- [Directions]:
Repeat every entry, word for word, leaving no line out.

Data for the task below:

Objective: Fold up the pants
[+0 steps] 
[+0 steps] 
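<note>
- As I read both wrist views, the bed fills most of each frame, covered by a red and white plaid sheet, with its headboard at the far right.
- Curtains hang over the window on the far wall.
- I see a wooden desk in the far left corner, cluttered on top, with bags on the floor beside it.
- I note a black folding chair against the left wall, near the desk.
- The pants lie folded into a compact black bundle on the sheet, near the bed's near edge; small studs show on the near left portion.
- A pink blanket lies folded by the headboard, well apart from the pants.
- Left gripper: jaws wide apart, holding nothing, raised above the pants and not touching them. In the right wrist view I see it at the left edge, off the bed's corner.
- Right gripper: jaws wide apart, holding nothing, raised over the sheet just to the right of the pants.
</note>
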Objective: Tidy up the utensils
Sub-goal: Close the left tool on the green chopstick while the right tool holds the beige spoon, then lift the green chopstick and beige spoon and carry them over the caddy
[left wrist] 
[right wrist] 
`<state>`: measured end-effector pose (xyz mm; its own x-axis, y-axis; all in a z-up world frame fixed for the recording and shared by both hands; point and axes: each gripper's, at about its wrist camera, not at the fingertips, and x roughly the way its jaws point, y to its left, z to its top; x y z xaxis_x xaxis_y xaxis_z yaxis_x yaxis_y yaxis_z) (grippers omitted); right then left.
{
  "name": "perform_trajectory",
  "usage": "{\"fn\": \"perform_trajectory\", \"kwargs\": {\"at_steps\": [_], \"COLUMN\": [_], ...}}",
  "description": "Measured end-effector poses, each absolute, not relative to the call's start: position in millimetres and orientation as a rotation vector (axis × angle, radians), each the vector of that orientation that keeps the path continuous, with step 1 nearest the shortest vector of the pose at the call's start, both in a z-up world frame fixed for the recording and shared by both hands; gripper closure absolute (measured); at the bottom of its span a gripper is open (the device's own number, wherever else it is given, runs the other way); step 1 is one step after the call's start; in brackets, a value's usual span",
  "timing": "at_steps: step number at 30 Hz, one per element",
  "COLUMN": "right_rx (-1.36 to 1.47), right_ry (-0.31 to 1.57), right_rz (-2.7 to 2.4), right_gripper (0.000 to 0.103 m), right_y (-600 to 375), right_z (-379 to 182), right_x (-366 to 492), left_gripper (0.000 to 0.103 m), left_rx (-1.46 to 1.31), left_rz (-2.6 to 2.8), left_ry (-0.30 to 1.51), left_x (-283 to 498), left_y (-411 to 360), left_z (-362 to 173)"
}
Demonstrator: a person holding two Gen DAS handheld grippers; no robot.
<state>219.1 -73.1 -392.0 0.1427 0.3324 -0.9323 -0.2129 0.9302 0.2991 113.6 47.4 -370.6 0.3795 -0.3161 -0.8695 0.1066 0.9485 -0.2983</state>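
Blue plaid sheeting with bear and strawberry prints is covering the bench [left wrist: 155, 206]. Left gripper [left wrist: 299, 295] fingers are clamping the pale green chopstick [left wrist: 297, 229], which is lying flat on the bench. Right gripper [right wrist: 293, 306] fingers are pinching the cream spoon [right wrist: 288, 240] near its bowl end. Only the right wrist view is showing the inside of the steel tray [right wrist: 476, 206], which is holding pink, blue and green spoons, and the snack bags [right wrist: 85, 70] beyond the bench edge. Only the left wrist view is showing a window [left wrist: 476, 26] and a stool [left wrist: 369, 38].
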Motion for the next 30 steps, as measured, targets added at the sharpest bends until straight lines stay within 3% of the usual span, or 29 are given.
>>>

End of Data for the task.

- [Written solution]:
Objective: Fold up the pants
[+0 steps] 
[+0 steps] 
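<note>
- As I read both wrist views, the bed fills most of each frame, covered by a red and white plaid sheet, with its headboard at the far right.
- Curtains hang over the window on the far wall.
- I see a wooden desk in the far left corner, cluttered on top, with bags on the floor beside it.
- I note a black folding chair against the left wall, near the desk.
- The pants lie folded into a compact black bundle on the sheet, near the bed's near edge; small studs show on the near left portion.
- A pink blanket lies folded by the headboard, well apart from the pants.
- Left gripper: jaws wide apart, holding nothing, raised above the pants and not touching them. In the right wrist view I see it at the left edge, off the bed's corner.
- Right gripper: jaws wide apart, holding nothing, raised over the sheet just to the right of the pants.
</note>
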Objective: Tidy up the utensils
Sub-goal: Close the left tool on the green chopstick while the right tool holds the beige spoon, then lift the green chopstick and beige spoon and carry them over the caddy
[left wrist] 
[right wrist] 
`<state>`: measured end-effector pose (xyz mm; its own x-axis, y-axis; all in a z-up world frame fixed for the recording and shared by both hands; point and axes: each gripper's, at about its wrist camera, not at the fingertips, and x roughly the way its jaws point, y to its left, z to its top; x y z xaxis_x xaxis_y xaxis_z yaxis_x yaxis_y yaxis_z) (grippers omitted); right then left.
{
  "name": "perform_trajectory",
  "usage": "{\"fn\": \"perform_trajectory\", \"kwargs\": {\"at_steps\": [_], \"COLUMN\": [_], ...}}",
  "description": "Measured end-effector poses, each absolute, not relative to the call's start: position in millimetres and orientation as a rotation vector (axis × angle, radians), each the vector of that orientation that keeps the path continuous, with step 1 nearest the shortest vector of the pose at the call's start, both in a z-up world frame fixed for the recording and shared by both hands; gripper closure absolute (measured); at the bottom of its span a gripper is open (the device's own number, wherever else it is given, runs the other way); step 1 is one step after the call's start; in brackets, a value's usual span",
  "timing": "at_steps: step number at 30 Hz, one per element",
  "COLUMN": "right_rx (-1.36 to 1.47), right_ry (-0.31 to 1.57), right_rz (-2.7 to 2.4), right_gripper (0.000 to 0.103 m), right_y (-600 to 375), right_z (-379 to 182), right_x (-366 to 492), left_gripper (0.000 to 0.103 m), left_rx (-1.46 to 1.31), left_rz (-2.6 to 2.8), left_ry (-0.30 to 1.51), left_x (-283 to 498), left_y (-411 to 360), left_z (-362 to 173)"
}
Demonstrator: a person holding two Gen DAS handheld grippers; no robot.
<state>219.1 -73.1 -392.0 0.1427 0.3324 -0.9323 -0.2129 0.9302 0.2991 113.6 47.4 -370.6 0.3795 -0.3161 -0.8695 0.1066 0.9485 -0.2983</state>
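Blue plaid sheeting with bear and strawberry prints is covering the bench [left wrist: 155, 206]. Left gripper [left wrist: 299, 295] fingers are clamping the pale green chopstick [left wrist: 297, 229], which is lying flat on the bench. Right gripper [right wrist: 293, 306] fingers are pinching the cream spoon [right wrist: 288, 240] near its bowl end. Only the right wrist view is showing the inside of the steel tray [right wrist: 476, 206], which is holding pink, blue and green spoons, and the snack bags [right wrist: 85, 70] beyond the bench edge. Only the left wrist view is showing a window [left wrist: 476, 26] and a stool [left wrist: 369, 38].
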Motion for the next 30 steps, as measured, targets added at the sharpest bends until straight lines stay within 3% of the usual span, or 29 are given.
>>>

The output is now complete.